# The problem
Please reproduce the full listing exactly, with nothing added.

# Source data

________

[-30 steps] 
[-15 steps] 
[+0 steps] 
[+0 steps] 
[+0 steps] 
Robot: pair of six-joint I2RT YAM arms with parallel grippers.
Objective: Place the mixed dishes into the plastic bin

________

# Answer box
[-30 steps] 
[-15 steps] 
[+0 steps] 
[+0 steps] 
[+0 steps] 
Robot: pair of six-joint I2RT YAM arms with parallel grippers.
Objective: Place the mixed dishes into the plastic bin

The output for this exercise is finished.